[Records from a dataset]

++++++++++

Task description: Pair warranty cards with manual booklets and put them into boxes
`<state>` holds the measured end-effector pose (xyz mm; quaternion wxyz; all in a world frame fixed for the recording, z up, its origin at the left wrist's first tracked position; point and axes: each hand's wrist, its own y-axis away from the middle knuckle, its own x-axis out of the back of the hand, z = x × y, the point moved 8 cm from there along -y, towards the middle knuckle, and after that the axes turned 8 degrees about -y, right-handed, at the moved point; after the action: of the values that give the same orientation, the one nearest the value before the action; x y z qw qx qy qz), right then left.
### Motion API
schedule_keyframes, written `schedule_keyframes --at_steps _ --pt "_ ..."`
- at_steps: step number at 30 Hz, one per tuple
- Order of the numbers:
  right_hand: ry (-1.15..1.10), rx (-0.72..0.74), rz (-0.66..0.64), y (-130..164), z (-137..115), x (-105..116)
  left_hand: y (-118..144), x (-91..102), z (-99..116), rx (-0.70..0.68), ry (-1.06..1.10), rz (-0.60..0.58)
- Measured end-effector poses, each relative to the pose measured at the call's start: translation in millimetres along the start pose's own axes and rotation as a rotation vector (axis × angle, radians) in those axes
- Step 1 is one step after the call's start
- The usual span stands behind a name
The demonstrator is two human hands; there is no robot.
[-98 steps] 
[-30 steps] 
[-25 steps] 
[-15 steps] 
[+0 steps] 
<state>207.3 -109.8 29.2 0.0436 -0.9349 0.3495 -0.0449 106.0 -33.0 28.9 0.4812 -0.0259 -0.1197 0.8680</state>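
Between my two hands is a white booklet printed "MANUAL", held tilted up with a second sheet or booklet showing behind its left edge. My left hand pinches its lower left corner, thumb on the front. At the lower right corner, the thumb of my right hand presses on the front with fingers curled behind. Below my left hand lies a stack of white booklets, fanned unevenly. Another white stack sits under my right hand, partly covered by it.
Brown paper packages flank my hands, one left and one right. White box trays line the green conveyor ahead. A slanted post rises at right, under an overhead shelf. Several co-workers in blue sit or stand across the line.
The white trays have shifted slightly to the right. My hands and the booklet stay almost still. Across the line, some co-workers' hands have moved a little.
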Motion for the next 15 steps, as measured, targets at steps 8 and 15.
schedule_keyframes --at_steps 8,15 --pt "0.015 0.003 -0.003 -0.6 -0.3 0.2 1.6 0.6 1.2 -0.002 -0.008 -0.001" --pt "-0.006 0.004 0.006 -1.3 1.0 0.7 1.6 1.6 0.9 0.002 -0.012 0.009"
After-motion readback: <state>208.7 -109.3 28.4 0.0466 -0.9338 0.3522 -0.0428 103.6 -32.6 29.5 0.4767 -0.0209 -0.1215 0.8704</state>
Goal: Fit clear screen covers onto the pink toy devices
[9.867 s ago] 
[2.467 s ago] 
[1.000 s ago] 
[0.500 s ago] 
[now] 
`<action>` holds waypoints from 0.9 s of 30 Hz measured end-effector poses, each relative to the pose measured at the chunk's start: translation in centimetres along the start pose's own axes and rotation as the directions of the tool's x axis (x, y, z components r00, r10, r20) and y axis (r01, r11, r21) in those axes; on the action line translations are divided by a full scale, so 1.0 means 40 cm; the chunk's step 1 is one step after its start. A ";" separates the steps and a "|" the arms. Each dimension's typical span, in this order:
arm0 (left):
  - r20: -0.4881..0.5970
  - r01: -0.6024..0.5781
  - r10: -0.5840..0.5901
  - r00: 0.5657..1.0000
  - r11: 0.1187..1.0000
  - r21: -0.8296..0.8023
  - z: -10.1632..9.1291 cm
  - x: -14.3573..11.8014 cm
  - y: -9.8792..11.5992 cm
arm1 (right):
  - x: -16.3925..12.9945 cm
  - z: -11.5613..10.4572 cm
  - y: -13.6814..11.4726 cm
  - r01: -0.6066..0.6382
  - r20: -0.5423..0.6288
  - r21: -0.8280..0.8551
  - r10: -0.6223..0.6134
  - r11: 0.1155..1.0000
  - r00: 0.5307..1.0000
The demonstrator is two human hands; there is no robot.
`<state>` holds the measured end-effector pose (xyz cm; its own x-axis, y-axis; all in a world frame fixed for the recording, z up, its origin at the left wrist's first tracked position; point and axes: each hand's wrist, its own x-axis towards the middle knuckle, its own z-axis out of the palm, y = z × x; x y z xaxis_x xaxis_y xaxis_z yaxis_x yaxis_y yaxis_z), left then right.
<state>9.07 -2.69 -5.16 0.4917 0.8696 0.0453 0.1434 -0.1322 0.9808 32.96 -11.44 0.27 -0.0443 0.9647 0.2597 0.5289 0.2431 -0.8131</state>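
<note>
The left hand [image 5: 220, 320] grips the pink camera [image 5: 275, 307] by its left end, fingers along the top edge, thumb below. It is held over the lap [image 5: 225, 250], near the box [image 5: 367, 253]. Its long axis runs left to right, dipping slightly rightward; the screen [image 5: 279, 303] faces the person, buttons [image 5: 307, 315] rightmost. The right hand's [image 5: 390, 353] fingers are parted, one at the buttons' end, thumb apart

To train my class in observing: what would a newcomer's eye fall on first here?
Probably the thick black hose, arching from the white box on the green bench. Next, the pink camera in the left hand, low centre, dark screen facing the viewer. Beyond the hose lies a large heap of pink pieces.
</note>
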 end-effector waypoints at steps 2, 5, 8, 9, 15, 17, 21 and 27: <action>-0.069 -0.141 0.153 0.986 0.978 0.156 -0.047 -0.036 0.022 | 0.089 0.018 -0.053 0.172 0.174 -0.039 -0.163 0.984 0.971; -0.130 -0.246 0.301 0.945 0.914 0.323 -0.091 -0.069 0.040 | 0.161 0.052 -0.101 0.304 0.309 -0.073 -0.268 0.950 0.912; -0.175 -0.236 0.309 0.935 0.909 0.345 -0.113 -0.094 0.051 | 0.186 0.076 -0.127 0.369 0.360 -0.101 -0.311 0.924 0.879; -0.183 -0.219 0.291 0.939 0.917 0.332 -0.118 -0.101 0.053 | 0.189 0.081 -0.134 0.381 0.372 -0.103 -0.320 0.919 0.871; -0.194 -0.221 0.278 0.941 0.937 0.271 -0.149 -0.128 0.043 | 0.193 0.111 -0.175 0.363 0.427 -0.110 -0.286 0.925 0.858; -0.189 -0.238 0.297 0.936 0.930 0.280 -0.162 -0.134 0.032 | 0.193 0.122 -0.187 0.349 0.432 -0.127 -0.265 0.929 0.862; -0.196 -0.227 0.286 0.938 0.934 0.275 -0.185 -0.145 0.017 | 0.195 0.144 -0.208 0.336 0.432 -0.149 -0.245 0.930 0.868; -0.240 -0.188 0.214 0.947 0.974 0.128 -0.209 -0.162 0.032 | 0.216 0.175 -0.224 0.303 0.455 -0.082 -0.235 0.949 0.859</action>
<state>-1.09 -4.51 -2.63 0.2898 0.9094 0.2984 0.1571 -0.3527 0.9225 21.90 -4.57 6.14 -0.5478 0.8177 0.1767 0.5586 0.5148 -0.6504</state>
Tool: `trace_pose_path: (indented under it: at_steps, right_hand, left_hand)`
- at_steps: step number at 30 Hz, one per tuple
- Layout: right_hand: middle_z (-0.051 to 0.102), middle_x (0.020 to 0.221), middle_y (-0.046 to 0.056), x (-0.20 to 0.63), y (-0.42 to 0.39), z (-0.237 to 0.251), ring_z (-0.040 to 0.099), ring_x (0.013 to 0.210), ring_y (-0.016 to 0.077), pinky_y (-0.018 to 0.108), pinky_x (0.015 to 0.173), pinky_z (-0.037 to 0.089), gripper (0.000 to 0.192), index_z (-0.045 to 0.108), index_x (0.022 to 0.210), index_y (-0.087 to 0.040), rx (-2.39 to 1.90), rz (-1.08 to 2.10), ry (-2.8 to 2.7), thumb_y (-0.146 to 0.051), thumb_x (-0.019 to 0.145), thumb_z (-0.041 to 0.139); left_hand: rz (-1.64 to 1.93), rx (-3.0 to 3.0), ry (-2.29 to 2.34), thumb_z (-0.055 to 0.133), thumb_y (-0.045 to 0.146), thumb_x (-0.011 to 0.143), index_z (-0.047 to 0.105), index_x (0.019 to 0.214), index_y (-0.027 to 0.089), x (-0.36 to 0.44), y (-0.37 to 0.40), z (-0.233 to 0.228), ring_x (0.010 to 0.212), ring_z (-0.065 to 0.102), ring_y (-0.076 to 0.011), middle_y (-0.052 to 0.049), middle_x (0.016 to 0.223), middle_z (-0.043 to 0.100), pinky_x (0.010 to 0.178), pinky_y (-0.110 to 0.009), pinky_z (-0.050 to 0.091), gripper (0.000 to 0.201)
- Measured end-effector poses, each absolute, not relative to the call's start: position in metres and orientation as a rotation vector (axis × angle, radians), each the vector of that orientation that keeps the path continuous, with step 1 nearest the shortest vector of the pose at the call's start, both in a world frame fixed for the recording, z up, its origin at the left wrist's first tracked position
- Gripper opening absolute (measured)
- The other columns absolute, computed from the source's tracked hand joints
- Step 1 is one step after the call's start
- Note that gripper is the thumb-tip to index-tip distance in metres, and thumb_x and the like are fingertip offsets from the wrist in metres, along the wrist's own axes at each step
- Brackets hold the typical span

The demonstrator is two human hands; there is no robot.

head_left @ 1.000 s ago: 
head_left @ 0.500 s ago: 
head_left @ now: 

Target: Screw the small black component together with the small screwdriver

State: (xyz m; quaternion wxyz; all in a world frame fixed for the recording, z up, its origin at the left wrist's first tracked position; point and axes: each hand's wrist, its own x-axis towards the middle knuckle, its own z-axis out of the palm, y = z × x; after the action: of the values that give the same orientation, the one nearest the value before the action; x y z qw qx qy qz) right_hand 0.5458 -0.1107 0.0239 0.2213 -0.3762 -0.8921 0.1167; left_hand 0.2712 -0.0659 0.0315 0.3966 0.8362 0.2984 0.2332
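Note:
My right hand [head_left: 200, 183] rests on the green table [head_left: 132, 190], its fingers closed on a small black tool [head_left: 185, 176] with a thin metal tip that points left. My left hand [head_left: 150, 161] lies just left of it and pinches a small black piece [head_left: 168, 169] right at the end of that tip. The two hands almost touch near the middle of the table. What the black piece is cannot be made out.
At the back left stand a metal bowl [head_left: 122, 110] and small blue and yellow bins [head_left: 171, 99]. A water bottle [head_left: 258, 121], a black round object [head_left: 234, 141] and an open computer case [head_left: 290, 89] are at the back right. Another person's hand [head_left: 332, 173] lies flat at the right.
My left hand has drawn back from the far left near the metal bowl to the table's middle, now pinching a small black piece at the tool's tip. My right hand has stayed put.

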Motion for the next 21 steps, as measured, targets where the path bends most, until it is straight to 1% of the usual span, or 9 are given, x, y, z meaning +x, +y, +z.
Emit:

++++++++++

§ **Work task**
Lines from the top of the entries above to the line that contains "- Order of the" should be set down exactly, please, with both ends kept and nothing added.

§ **Answer to the exercise**
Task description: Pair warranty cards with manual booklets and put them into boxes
`<state>` holds the measured end-effector pose (xyz mm; quaternion wxyz; all in a world frame fixed for the recording, z up, its origin at the left wrist's first tracked position; point and axes: each hand's wrist, its own y-axis away from the middle knuckle, its own x-axis out of the back of the hand, z = x × y, the point moved 8 cm from there along -y, towards the middle knuckle, and after that the axes turned 8 degrees about -y, right-handed, at the moved point; after the action: of the values that give the same orientation, the one nearest the value before the action; x y z qw qx qy qz), right then left.
### Motion API
schedule_keyframes, written `schedule_keyframes --at_steps _ --pt "_ ..."`
- at_steps: step number at 30 Hz, one per tuple
- Order of the numbers:

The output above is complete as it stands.